Strange signs of being pregnant
Here are some unexpected pregnancy symptoms that you may experience during pregnancy:
- Spider Veins: The appearance of the veins surrounding the chest and upper arms is one of the more unusual early pregnancy symptoms. This symptom can be distressing, especially if the veins are prominent. However, doctors suggest there is no reason to worry about the spider veins, as they simply result from an increased blood flow to the body and will disappear post-birth.
- Nasal Congestion: Up to 30 percent of pregnant women have congestion during pregnancy. Often, it is worse during the night. This condition even has a name: rhinitis of pregnancy.
- Metallic Taste: You may feel a metallic taste during pregnancy. Metallic tastes are considered one of the unusual early pregnancy symptoms and are caused due to hormonal changes in your body.
- Flatulence: Flatulence may be one of the more embarrassing signs of being pregnant. To avoid this symptom, exercise regularly, avoid gassy foods, drink lots of water, and if it does not subside, consider going to the doctor.
- Production of Excessive Saliva: Many expecting mothers experience excessive saliva.

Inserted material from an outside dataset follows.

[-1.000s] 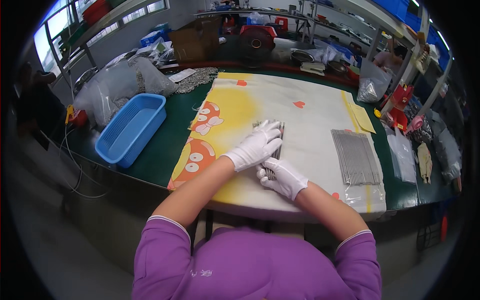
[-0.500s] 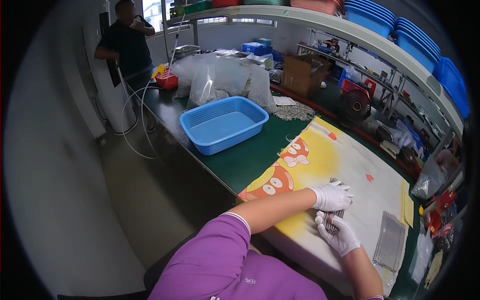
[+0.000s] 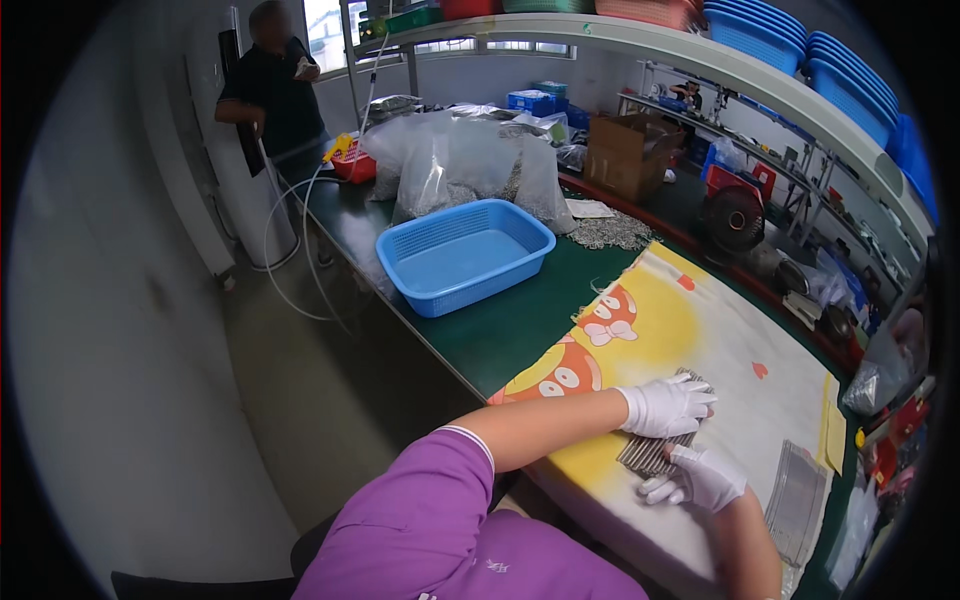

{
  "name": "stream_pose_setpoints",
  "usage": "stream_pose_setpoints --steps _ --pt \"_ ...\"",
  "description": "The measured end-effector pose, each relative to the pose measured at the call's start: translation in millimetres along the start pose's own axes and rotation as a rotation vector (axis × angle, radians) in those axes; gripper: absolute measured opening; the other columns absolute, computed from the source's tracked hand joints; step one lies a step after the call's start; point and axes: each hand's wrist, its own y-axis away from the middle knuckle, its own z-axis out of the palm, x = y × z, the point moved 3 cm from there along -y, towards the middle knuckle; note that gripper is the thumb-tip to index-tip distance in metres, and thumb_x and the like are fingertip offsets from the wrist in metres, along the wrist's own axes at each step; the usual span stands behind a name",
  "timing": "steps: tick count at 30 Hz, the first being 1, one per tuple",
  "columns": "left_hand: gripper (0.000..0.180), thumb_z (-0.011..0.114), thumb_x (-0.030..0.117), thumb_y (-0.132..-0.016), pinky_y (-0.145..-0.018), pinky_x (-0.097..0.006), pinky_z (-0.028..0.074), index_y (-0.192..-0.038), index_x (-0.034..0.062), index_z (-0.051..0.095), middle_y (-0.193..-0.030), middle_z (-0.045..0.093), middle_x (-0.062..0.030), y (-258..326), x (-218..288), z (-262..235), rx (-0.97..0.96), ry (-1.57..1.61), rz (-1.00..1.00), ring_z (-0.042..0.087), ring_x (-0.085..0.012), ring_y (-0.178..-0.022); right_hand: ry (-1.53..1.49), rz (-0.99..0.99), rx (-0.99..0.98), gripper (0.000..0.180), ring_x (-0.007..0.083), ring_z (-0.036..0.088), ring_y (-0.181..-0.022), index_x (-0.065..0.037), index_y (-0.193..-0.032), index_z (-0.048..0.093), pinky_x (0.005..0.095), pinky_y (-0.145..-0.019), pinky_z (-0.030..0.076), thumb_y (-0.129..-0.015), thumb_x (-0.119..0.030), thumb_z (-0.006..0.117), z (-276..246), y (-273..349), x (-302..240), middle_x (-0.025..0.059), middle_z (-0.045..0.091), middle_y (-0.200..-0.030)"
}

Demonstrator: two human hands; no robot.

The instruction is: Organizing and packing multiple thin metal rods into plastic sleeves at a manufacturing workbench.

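Note:
Side by side on the printed cloth (image 3: 720, 335) lies a row of thin grey metal rods (image 3: 650, 457). My left hand (image 3: 668, 406), in a white glove, rests flat over the far part of the row with its fingers stretched out, hiding some rods. At the near right edge of the row is my right hand (image 3: 712, 478), also gloved. Its thumb touches the rods and its bent fingers are apart, close to the cloth. Further right, a second flat batch of grey rods (image 3: 797, 500) lies near the cloth's edge.
A blue plastic basket (image 3: 465, 262) stands on the green table (image 3: 450, 345). Behind it are clear bags (image 3: 430, 175) of small metal parts and a loose heap (image 3: 612, 230). A shelf (image 3: 640, 38) with stacked baskets spans above. Another person (image 3: 275, 85) stands at the far left.
My right hand has loosened from around the rods and shifted to their right edge. The rods near it now lie spread flatter. My left hand stays over the row, fingers flatter.

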Motion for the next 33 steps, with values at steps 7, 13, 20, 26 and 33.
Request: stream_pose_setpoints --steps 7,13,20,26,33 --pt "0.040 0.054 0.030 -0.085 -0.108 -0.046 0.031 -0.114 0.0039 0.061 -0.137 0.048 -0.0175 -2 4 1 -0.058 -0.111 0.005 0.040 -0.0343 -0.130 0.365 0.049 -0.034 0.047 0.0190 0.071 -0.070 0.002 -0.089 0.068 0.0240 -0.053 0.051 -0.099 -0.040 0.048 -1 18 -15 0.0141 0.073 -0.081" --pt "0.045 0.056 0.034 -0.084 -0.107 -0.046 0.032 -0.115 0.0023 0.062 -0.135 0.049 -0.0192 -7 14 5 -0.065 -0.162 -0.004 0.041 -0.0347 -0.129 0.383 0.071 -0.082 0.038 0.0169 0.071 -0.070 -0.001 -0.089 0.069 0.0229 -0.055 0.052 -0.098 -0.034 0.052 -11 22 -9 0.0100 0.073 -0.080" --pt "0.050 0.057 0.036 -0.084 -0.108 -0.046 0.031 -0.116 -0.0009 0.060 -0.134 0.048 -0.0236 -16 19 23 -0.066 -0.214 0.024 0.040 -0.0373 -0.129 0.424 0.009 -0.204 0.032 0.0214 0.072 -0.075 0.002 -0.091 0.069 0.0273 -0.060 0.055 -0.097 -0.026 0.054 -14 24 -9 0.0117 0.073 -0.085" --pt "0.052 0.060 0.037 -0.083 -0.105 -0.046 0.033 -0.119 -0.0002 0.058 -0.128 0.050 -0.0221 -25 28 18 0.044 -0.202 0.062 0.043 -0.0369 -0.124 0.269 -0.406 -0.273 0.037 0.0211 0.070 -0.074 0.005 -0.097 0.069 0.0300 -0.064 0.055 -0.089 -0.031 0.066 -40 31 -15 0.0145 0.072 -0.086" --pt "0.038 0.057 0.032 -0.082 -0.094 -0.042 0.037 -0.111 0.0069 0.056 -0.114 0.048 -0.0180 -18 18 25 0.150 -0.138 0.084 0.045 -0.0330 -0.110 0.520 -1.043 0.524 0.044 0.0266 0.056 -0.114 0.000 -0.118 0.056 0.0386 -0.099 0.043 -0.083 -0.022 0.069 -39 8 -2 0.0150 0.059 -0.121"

- Cramping in legs: Leg pain at night is a common symptom of pregnancy. It is most common during the second half of pregnancy. Some women find that a magnesium supplement and their pre-natal vitamins ease this symptom.
- Facial Hair and Pigmentation: Hail and nail growth can increase during pregnancy, including facial hair. Don’t be alarmed – it is highly likely that it will disappear post-birth. Increased facial pigmentation is also a common symptom that should disappear once your baby is born. It is known as the “mask of pregnancy.”
If you are sexually active and have not used adequate protection, you should consider taking a home pregnancy test, especially if you miss your period or you notice other pregnancy symptoms. Most women notice at least one sign or symptom during pregnancy. While they can be a challenge or an inconvenience, the good news is that most are merely indications of a healthy body and pregnancy. If any of your symptoms indicate pregnancy complications, seek medical help immediately.